## Exercise instructions
In the listing below, report how many lines include the string "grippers", giving only that number.

## Given data

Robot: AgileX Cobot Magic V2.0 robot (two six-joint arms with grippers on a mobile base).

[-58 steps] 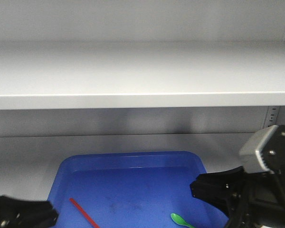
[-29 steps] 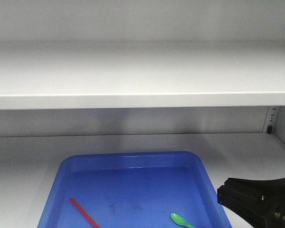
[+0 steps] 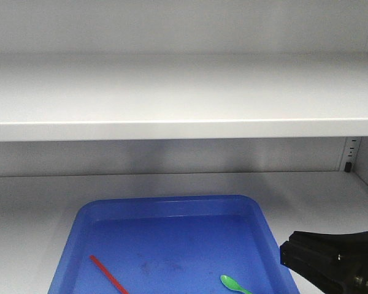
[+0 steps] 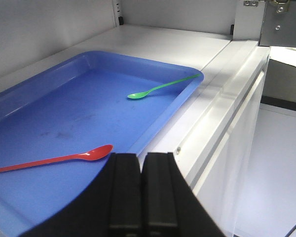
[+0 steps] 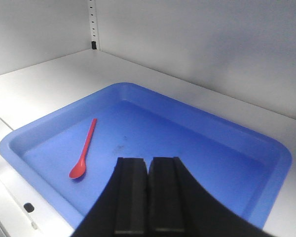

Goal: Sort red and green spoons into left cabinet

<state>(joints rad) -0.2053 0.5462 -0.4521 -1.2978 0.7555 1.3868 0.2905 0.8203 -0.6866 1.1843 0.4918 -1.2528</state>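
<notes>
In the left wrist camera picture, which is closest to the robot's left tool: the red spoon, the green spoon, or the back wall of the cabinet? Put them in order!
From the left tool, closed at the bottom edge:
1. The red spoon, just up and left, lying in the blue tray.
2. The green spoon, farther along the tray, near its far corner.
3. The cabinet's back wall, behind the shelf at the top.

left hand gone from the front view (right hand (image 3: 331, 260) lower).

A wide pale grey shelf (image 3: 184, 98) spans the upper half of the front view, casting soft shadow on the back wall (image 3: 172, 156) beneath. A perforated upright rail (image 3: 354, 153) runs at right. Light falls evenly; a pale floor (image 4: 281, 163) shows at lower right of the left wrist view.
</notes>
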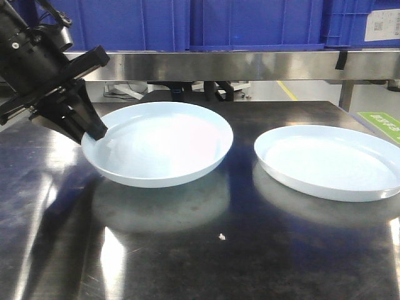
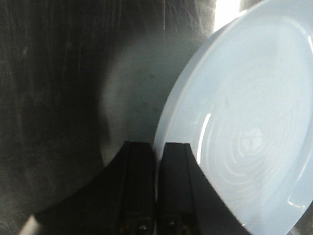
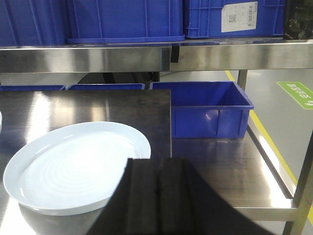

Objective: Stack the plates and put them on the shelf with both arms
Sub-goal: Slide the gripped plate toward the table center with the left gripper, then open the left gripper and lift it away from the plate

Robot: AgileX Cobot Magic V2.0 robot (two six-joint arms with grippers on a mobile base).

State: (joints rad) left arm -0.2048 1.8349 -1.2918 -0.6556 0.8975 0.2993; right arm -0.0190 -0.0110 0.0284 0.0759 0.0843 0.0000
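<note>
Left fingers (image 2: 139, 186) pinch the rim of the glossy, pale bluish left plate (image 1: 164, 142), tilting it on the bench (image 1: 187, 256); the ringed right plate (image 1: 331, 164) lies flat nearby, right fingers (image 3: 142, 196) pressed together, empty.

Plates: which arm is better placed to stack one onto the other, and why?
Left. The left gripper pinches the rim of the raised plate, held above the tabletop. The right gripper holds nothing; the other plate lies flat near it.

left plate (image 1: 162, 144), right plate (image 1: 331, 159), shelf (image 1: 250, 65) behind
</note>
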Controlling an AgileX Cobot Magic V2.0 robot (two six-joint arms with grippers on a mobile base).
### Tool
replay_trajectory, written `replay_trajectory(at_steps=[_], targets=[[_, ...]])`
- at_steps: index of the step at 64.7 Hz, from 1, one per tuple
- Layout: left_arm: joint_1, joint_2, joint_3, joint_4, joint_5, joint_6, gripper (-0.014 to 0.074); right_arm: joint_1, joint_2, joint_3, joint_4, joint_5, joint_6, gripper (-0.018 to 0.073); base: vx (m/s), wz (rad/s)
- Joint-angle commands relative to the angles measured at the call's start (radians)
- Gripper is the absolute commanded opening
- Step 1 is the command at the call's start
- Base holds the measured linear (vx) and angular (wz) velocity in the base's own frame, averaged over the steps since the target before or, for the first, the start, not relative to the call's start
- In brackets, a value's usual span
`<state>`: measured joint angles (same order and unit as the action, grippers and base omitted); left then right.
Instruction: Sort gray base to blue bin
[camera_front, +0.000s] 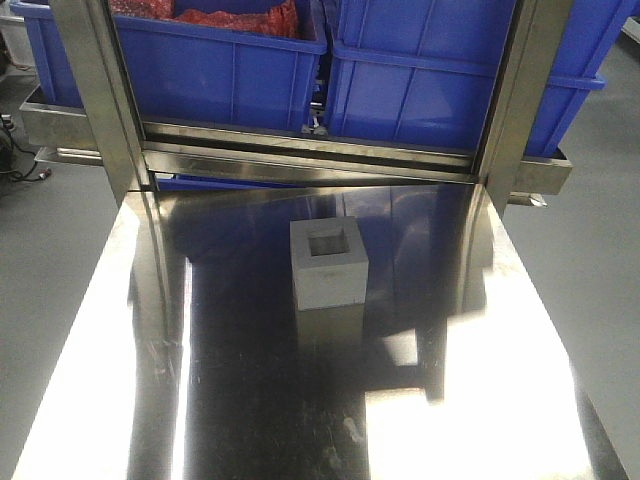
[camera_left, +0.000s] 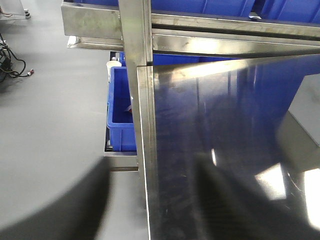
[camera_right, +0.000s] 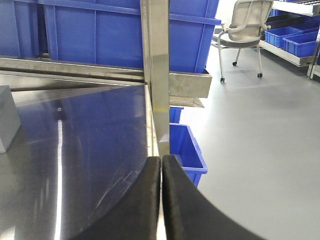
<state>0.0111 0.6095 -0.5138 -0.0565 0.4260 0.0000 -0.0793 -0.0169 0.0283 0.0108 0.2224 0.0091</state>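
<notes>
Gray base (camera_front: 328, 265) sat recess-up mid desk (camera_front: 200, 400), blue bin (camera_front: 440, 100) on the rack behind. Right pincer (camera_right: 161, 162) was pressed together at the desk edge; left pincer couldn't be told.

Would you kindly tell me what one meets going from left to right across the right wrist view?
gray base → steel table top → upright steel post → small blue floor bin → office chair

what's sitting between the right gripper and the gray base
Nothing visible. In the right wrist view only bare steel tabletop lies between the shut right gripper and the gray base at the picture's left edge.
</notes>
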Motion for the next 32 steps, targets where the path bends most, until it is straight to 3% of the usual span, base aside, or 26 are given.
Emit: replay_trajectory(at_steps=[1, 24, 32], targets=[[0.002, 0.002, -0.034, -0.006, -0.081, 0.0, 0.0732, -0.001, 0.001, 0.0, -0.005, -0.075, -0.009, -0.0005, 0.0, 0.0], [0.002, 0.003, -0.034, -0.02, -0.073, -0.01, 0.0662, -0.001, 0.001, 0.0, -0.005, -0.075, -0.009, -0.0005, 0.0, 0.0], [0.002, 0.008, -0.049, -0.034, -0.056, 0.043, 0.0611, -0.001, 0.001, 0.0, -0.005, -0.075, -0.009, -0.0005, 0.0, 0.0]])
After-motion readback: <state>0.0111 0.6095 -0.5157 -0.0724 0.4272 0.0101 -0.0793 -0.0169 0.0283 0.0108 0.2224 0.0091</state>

## Task response
4